Estamos no século XXI. Ainda existem muitos casos de homens que engravidam namoradas, esposas ou "ficantes" e que não estão nem aí para a mãe ou o bebê. Homens que fazem de tudo para não reconhecer o filho ou, quando isso não é possível, deixam não apenas de participar da criação, mas também de prover a criança financeiramente. Tem pai que, mesmo nestes tempos, detesta dar atenção para os filhos. Fraldas? Nem pensar! Quanto mais distante a criança, melhor. Atrapalha menos o curso da vida.

Mas, felizmente, esse tipo miserável de ser humano tem perdido espaço. O que vejo é o desejo de ter filhos partir cada vez mais dos homens, desejo esse que é acompanhado, logicamente, da vontade de participar de todos os momentos da criação dos filhos. Antes, boa parte dos pais achava que sua função era, além de fornecer o espermatozoide, dar casa e comida para os filhos, além de uma surra quando a mãe não conseguia dar conta sozinha do recado. Se fosse menino, a relação até era um pouco mais próxima, mas apenas quando a idade avançava um pouco. Hoje, queremos igualdade com as mães. Ou, como isso não é possível (mãe é mãe, já dizia a velha frase), queremos uma participação intensa em todos os sentidos.

A razão? Além dos tempos serem outros, creio que a maioria dos homens percebeu que um filho é muito mais do que uma fonte de preocupação e de despesas. Não há coisa melhor do que o sorriso da minha filha quando me vê ao final da aula. A satisfação que ela tem, quando brincamos ou eu leio uma história para ela, é capaz de encher qualquer coração e de tornar as dificuldades e tristezas diárias questões com pouca importância. Desde o primeiro dia, tê-la dormindo no meu colo é um prazer imenso. Agora, já com seus três aninhos, suas conversas e argumentações dentro da lógica infantil representam um divertimento maravilhoso. Trocar fralda suja continua não dando prazer, mas a satisfação de saber que ela pode contar com o pai para tarefas não tão agradáveis compensa qualquer trabalho. Gosto de sair com ela, às vezes só nós dois, de tirar suas constantes dúvidas de inglês por conta dos primeiros passos na escola bilíngue (já estou estudando para não ficar para trás), de acolher aquele pequeno ser em meus braços pela manhã (quando ela sempre aparece descabelada e sonolenta, implorando por um colo), enfim, gosto de estar com ela.

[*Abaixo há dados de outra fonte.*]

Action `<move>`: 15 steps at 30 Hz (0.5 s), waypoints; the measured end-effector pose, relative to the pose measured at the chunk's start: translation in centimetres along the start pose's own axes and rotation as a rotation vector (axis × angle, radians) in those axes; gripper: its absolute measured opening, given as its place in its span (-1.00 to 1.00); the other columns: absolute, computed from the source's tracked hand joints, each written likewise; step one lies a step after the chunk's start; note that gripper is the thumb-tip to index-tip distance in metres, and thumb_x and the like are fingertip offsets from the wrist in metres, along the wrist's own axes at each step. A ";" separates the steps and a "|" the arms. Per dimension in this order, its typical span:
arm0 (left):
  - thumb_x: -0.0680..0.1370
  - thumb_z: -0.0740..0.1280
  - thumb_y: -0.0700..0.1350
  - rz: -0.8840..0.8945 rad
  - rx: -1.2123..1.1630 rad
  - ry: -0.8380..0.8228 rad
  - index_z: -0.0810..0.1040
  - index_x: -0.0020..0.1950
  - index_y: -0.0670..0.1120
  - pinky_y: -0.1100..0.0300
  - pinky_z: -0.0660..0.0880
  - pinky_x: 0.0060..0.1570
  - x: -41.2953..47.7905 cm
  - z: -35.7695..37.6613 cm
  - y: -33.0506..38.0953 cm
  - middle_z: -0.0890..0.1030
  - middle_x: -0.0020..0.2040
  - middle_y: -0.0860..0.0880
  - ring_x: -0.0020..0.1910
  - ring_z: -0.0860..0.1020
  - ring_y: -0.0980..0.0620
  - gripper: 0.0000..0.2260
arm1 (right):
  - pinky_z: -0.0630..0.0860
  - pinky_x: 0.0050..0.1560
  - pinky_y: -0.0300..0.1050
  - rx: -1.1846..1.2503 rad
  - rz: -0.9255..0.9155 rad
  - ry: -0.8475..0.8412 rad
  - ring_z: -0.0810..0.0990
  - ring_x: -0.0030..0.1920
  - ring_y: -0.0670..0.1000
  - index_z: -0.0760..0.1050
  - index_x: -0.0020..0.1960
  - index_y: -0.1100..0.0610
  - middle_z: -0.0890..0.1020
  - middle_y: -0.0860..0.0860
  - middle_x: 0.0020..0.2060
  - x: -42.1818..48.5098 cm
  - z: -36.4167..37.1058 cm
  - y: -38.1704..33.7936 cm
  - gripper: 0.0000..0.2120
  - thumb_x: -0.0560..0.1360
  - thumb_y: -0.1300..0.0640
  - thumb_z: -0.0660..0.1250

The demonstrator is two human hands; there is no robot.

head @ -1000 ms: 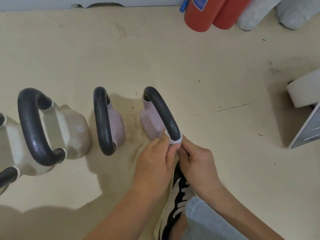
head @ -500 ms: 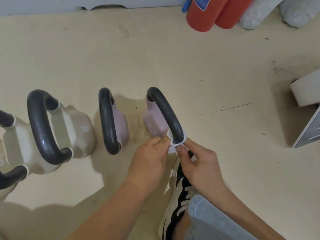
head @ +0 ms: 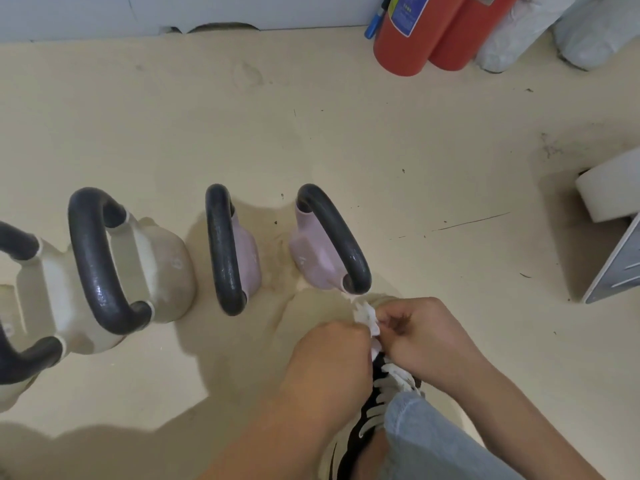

Muitos homens aprenderam a dar valor à participação na criação dos filhos, até pelo retorno emocional gigantesco que isso traz para ambos. Não sou só eu, repito, mas muitos da minha geração. Os dos Rodrigos e o Renato, que formam a tríade de pais novos, certamente concordarão comigo sobre o tema. Representamos uma nova geração que, para além de disputas de gênero, consegue perceber espontaneamente que um filho pode ser muito mais gratificante do que qualquer outra coisa que tenha sido mais valorizada no passado.